2020.6.26
, EurekAlert より:
(※この記事は専門家向けです。まだ確定していない最新の知見を含みます。)
新三種混合ワクチン(MMRワクチン:麻疹、流行性耳下腺炎、風疹)の接種には、COVID-19感染による感染性炎症を弱める予防効果が期待できるかもしれない、という米国ルイジアナ州立大学などからのパースペクティブ。
「弱毒生ワクチンは、標的病原体に対する免疫と同様に、いくつかの非特異的な利点を持っているようだ。高リスク集団におけるMMRを用いた臨床試験は、COVID-19パンデミック時の命を救う上でロウリスク・ハイリターンの予防策を提供するかもしれない」と主任研究者のポール・フィーデル博士は述べている。
増加するエビデンスは、弱毒生ワクチンが、後続の感染に対する宿主応答の改善のために訓練された非特異的自然免疫細胞を誘導することにより、ワクチンの標的病原体とは無関係の致死的感染に対する非特異的保護を提供することを示しているという。
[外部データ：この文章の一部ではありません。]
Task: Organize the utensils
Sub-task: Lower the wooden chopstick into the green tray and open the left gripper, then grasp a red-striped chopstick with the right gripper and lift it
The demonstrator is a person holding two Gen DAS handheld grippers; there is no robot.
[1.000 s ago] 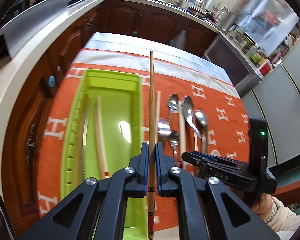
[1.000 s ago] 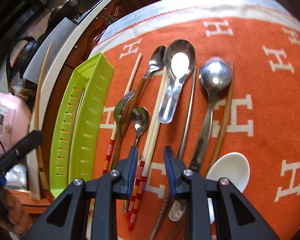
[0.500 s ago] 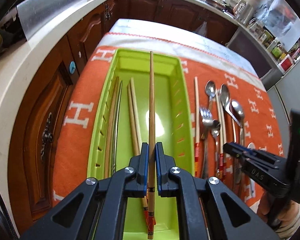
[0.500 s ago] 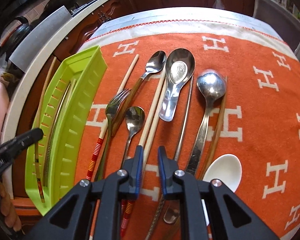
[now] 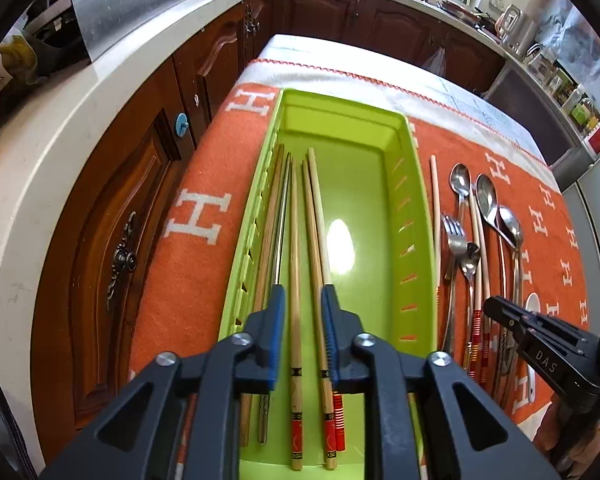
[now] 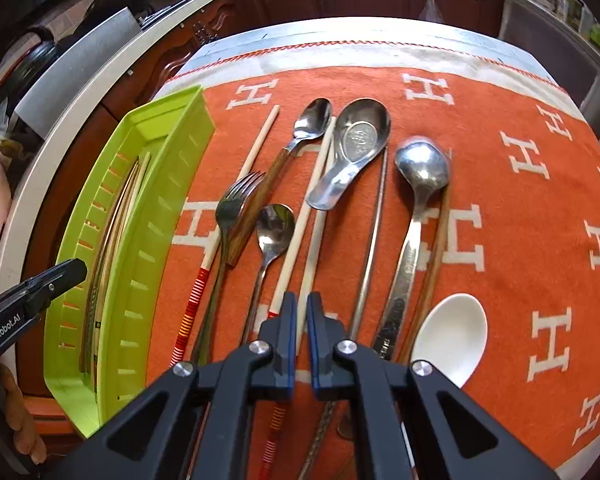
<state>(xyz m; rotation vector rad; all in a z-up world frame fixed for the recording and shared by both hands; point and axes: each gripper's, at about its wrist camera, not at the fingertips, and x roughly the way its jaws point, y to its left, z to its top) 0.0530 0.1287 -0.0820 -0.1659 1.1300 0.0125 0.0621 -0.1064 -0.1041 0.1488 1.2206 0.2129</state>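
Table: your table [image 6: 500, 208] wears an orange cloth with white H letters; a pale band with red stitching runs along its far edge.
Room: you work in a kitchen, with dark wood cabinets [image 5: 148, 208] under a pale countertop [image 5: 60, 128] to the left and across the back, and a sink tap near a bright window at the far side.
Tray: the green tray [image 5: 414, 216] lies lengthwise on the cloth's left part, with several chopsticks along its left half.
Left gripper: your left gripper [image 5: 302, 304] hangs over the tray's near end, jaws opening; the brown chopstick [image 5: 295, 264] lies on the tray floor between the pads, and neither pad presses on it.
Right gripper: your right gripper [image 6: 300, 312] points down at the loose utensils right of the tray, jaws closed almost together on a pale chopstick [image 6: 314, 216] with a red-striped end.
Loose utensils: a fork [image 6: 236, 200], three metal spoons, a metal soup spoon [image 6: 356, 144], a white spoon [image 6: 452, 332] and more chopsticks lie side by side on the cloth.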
最近の出来事は、研究者の仮説をサポートしているという。COVID-19(1回のみの入院)の検査で陽性となったUSSルーズベルトの955名の乗員に見られたより穏やかな症状は、MMRワクチン接種がすべての米国海軍新兵に与えられたという事実の結果である可能性がある。
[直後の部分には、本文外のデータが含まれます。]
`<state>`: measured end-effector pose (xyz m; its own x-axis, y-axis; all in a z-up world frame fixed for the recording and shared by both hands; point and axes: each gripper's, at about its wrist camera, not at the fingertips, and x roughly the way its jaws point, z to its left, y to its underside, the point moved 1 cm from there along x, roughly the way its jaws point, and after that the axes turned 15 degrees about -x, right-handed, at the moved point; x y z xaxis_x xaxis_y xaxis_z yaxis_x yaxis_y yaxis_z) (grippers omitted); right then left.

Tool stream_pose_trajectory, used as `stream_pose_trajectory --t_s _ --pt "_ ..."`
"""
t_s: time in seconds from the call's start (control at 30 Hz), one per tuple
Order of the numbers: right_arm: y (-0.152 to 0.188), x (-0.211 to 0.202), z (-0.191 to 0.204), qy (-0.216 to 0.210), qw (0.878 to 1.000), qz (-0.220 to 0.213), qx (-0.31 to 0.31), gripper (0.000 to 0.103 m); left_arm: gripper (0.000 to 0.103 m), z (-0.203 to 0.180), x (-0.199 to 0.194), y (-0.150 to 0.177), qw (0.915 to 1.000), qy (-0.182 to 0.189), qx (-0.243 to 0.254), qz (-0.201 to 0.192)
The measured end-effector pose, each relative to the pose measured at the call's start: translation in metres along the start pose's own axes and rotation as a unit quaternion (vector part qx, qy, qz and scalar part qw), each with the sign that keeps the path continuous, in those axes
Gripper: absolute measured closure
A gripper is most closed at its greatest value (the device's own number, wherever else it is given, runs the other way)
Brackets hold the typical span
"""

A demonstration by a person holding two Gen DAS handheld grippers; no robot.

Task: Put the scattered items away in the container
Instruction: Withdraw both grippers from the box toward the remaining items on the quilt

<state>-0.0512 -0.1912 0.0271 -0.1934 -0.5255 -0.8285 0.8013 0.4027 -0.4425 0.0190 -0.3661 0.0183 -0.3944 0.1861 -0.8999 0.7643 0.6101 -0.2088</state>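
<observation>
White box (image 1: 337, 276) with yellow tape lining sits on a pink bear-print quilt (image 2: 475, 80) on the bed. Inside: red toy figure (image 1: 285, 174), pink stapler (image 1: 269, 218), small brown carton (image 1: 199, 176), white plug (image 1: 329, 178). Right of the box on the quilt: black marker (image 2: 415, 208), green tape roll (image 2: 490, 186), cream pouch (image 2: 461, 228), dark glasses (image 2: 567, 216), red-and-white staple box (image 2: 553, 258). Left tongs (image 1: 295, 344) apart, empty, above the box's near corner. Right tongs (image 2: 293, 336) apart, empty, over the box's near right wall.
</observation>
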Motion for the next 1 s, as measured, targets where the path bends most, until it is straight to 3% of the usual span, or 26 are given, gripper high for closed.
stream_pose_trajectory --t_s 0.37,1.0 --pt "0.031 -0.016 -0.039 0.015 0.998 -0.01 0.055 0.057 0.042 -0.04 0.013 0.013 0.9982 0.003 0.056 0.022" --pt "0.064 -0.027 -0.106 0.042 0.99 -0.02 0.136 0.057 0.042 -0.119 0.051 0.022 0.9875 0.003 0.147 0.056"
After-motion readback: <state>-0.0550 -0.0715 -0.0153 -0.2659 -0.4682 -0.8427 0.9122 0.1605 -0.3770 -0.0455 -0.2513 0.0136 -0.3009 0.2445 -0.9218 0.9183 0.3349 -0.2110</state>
疫学的データは、MMRワクチンを日常的に接種し、COVID-19の死亡率を低下させた地理的な場所にいる人々の間の相関を示唆しているという。
COVID-19は子供たちに大きな影響を与えていない。研究チームは、子供たちが敗血症を引き起こすウイルス感染から保護される一つの理由に、それらを制限する訓練された骨髄由来免疫抑制細胞(MDSC)を誘導する弱毒生ワクチンへのより最近のより頻繁な曝露があるという仮説を立てている。
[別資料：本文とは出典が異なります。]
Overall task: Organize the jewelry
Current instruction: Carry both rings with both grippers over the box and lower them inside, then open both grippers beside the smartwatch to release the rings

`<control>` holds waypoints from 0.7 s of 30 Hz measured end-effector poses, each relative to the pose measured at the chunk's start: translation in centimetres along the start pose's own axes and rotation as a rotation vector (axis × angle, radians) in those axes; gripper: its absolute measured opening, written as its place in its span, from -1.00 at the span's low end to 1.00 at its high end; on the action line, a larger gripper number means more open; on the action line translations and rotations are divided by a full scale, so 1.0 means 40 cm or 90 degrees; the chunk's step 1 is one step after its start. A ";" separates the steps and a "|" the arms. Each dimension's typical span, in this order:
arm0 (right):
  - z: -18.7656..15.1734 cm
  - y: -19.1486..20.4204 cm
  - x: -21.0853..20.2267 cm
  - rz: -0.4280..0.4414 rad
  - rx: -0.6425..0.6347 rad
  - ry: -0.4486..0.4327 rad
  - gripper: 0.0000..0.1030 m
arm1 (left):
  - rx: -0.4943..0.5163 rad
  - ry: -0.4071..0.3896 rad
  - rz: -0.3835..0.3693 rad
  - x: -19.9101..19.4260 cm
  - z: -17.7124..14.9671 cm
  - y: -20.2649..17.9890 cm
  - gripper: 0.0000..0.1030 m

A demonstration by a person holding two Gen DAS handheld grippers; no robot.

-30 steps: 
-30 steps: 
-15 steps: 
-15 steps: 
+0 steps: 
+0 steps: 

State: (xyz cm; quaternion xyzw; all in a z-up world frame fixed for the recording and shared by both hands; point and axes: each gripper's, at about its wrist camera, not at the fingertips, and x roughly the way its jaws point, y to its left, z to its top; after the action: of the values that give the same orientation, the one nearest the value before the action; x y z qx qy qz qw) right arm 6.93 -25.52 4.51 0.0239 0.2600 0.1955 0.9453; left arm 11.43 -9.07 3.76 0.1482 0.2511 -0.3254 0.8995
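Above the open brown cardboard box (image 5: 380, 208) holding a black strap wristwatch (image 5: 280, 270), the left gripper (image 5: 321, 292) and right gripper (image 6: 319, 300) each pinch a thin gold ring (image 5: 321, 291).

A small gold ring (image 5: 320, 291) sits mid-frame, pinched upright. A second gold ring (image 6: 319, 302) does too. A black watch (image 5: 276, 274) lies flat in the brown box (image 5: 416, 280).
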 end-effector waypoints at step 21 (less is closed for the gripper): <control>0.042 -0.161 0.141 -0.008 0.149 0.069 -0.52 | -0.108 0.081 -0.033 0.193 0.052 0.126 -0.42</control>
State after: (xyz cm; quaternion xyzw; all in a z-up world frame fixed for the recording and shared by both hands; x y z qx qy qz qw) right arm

研究者らは、MMRワクチンがCOVID-19を防御できるかどうかをテストする臨床試験を提案しているが、それまでの間、すべての成人、特に医療従事者と老人ホームの入居者がMMRワクチンを接種することを提案している。
「大人が子供のときにMMRワクチンを接種している場合、麻疹、おたふく風邪、風疹に対するある程度の抗体はあるが、おそらく骨髄由来のサプレッサー細胞はない」とフィーデル博士は述べている。「MDSCは長命だが、生涯にわたる細胞ではない。したがって、ブースターMMRで、はしか、おたふく風邪、風疹に対する抗体を増強し、MDSCを再開することだ。我々は、MMRによって誘発されるMDSCがパンデミックの危機的な時期を乗り切り寿命を延ばしてくれることを期待している。」